We absolutely insist on thinking that the answer must come from outside and so it is only to be expected that there will be a long line of charlatans at our front door, each one assuring us with their hand on their heart that their answer is the right one! We might think that after thousands upon thousands of years of this carry on you might have learned a bit of sense, but not a bit of it. We’re as gullible now as we ever were. This is as true for religion (that great source of oppression and restriction in the past) as it also is for these newfangled ‘psychological therapies’ that promise us peace of mind or relief from what troubles us if we ‘do what they say’, or if we ‘think in the way that they tell us to think’. We even go so far as to call this ‘scientific’! But how can it possibly be ‘scientific’ to assume that mental health can be brought about by subscribing to some system, and thereby acquiring a dependency upon ‘a method’?

 

‘Not looking for an answer that comes from the outside’ is the same thing as ‘not trying to fix ourselves’ or ‘not trying to change the way that we actually are’. When we stop thinking that the answer must lie outside ourselves (or that it lies in us being some kind of way that is different from the way that we actually are) then this always brings us back to ourselves. We don’t need any system in this case. We are free from the need to buy into any system. We don’t need a system to help us to be the way that we actually are, after all! At this point we are self-sufficient therefore – we’re not handing over responsibility for our lives to anyone or anything; we’re not putting our faith in any sort of rational ‘mumbo-jumbo’ or ‘hocus-pocus’.

 

At this point we come back to our own mental state.
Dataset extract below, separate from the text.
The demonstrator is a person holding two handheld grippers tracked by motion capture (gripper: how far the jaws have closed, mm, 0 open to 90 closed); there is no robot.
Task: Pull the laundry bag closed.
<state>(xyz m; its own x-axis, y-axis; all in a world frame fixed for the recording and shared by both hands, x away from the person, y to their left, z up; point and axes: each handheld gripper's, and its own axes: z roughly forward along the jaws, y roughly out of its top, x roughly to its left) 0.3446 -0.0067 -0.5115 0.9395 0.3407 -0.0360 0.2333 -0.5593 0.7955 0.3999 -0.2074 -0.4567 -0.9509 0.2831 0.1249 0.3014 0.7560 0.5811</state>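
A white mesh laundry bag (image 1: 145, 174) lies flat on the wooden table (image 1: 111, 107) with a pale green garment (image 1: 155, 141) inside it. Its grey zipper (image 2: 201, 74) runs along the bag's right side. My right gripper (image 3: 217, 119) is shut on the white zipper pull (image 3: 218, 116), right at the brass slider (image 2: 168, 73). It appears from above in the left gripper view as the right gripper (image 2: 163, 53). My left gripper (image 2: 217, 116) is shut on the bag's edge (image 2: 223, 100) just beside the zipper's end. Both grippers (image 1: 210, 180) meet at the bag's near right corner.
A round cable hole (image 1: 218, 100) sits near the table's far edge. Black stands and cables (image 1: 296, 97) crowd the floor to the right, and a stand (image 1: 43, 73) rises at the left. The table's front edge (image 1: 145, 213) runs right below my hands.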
It’s not an easy state to be in, it’s true, but by having this change of attitude whereby we are not straightaway looking for answers ‘on the outside’ or looking for ‘someone else to tell us what to do or think’ something very important has changed – we have regained our autonomy. Peace of mind and autonomy are inseparable, they can never be treated as separate deals, separate issues. A whole process starts up when we stop looking outside of ourselves for answers – an autonomous (or ‘spontaneous’) process. When we give up our fear-driven allegiance to the way of error the only thing left is ‘the way of truth’!

 

No one has to tell this spontaneous process what to do or how to work. No ‘expert’ needs to come along with their patented brand of psychobabble to get the process to do what it is ‘supposed’ to do (according to the textbooks). None of that is needed. All that’s needed is for us to ‘step out of our own way’ and stop tripping ourselves up with our constant attempts to ‘help’ ourselves with our automatic never-ending ‘fixing-type’ activities (since as we have said, fixing never brings peace or cessation of suffering). ‘Taking matters into our own hands’ never brings peace or freedom from suffering – it’s only a form of ‘self-sabotaging due to anxiety’! What we’re talking about here might be a very slow process it’s true, but it’s also a real one, and there’s no substitute for that!